All of the data should be output character for character, except the pictures.

====

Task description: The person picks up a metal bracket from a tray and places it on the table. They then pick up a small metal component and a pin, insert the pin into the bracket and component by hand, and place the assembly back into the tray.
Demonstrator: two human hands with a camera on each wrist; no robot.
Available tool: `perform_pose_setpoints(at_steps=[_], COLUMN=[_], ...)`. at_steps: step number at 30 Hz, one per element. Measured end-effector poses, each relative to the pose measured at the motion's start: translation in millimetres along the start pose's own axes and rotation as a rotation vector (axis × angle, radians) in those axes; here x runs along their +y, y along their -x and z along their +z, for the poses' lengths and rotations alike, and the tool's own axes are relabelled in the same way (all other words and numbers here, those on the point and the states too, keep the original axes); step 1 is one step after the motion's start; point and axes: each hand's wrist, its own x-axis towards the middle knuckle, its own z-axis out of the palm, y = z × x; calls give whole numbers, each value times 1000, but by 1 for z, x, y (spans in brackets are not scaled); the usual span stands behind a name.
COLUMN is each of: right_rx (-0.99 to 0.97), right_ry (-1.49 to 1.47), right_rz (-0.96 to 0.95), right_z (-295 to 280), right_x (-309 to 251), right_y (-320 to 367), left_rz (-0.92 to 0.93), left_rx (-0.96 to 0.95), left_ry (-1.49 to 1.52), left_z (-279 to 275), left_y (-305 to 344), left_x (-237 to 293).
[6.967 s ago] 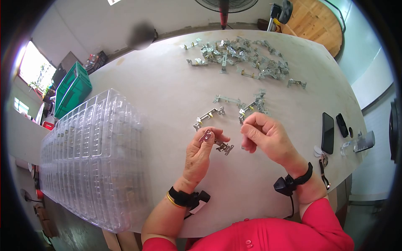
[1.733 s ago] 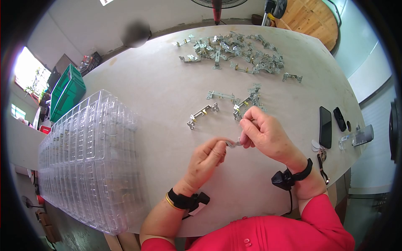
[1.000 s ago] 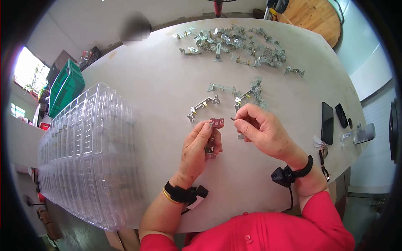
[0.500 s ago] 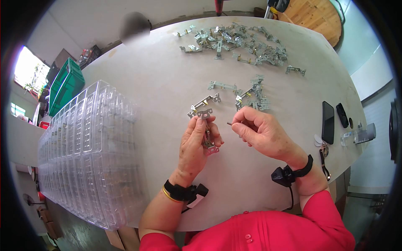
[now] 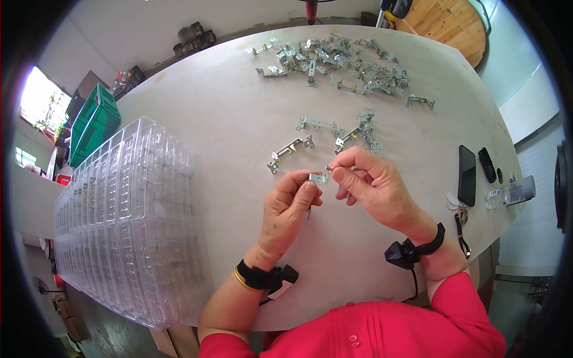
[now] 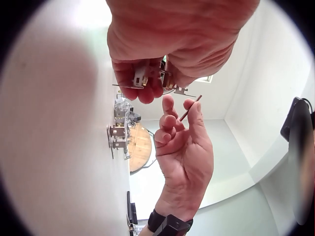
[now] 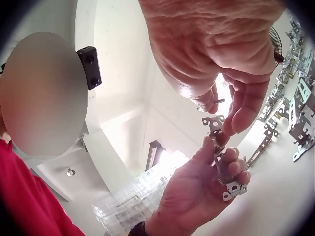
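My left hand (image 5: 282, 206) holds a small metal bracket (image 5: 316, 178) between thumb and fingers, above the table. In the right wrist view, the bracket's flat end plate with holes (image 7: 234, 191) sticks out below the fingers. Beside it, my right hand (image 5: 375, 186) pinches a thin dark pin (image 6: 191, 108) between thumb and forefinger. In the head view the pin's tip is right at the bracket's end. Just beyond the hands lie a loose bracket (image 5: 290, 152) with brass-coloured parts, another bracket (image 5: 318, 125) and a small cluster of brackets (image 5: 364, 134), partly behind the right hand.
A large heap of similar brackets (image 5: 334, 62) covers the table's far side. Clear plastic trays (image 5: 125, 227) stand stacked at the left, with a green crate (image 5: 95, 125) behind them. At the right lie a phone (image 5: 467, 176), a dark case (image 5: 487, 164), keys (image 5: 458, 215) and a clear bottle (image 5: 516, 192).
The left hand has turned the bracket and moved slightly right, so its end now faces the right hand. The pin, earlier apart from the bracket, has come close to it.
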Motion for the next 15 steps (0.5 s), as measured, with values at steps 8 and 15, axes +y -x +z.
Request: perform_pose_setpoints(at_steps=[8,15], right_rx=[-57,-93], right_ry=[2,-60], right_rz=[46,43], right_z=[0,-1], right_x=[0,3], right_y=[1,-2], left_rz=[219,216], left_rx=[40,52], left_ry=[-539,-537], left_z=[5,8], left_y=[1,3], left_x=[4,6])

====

▸ Answer to this task:
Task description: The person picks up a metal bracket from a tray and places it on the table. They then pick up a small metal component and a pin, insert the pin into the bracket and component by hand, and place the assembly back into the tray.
Demonstrator: two human hands with a camera on each wrist; no robot.
Available tool: `perform_pose_setpoints(at_steps=[_], COLUMN=[_], ...)`. at_steps: step number at 30 Hz, one per element. Measured end-effector poses, each relative to the pose measured at the motion's start: translation in millimetres along the start pose's own axes and rotation as a rotation vector (axis × angle, radians) in those axes; here x runs along their +y, y along their -x and z along their +z, for the poses' lengths and rotations alike, and the tool's own axes are relabelled in the same way (all other words and numbers here, those on the point and the states too, keep the original axes); step 1 is one step after the motion's start; point and axes: each hand's wrist, its own x-axis towards the middle knuckle, its own z-axis out of the palm, y = z × x; calls give whole numbers, each value times 1000, but by 1 for z, x, y (spans in brackets are not scaled); the usual span stands behind a name.
COLUMN is each of: right_rx (-0.99 to 0.97), right_ry (-1.49 to 1.47), right_rz (-0.96 to 0.95), right_z (-295 to 280), right_x (-309 to 251), right_y (-320 to 367), left_rz (-0.92 to 0.93), left_rx (-0.96 to 0.95), left_ry (-1.49 to 1.52), left_z (-279 to 275), left_y (-305 to 344), left_x (-237 to 293).
[6.967 s ago] 
[1.733 s ago] 
[1.000 s ago] 
[0.500 s ago] 
[now] 
[now] 
[now] 
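My left hand (image 5: 282, 206) holds a small metal bracket (image 5: 316, 178) between thumb and fingers, above the table. In the right wrist view, the bracket's flat end plate with holes (image 7: 234, 191) sticks out below the fingers. Beside it, my right hand (image 5: 375, 186) pinches a thin dark pin (image 6: 191, 108) between thumb and forefinger. In the head view the pin's tip is right at the bracket's end. Just beyond the hands lie a loose bracket (image 5: 290, 152) with brass-coloured parts, another bracket (image 5: 318, 125) and a small cluster of brackets (image 5: 364, 134), partly behind the right hand.
A large heap of similar brackets (image 5: 334, 62) covers the table's far side. Clear plastic trays (image 5: 125, 227) stand stacked at the left, with a green crate (image 5: 95, 125) behind them. At the right lie a phone (image 5: 467, 176), a dark case (image 5: 487, 164), keys (image 5: 458, 215) and a clear bottle (image 5: 516, 192).
The left hand has turned the bracket and moved slightly right, so its end now faces the right hand. The pin, earlier apart from the bracket, has come close to it.
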Motion for the next 15 steps (0.5 s), as measured, with values at steps 8 and 15, axes +y -x +z.
Request: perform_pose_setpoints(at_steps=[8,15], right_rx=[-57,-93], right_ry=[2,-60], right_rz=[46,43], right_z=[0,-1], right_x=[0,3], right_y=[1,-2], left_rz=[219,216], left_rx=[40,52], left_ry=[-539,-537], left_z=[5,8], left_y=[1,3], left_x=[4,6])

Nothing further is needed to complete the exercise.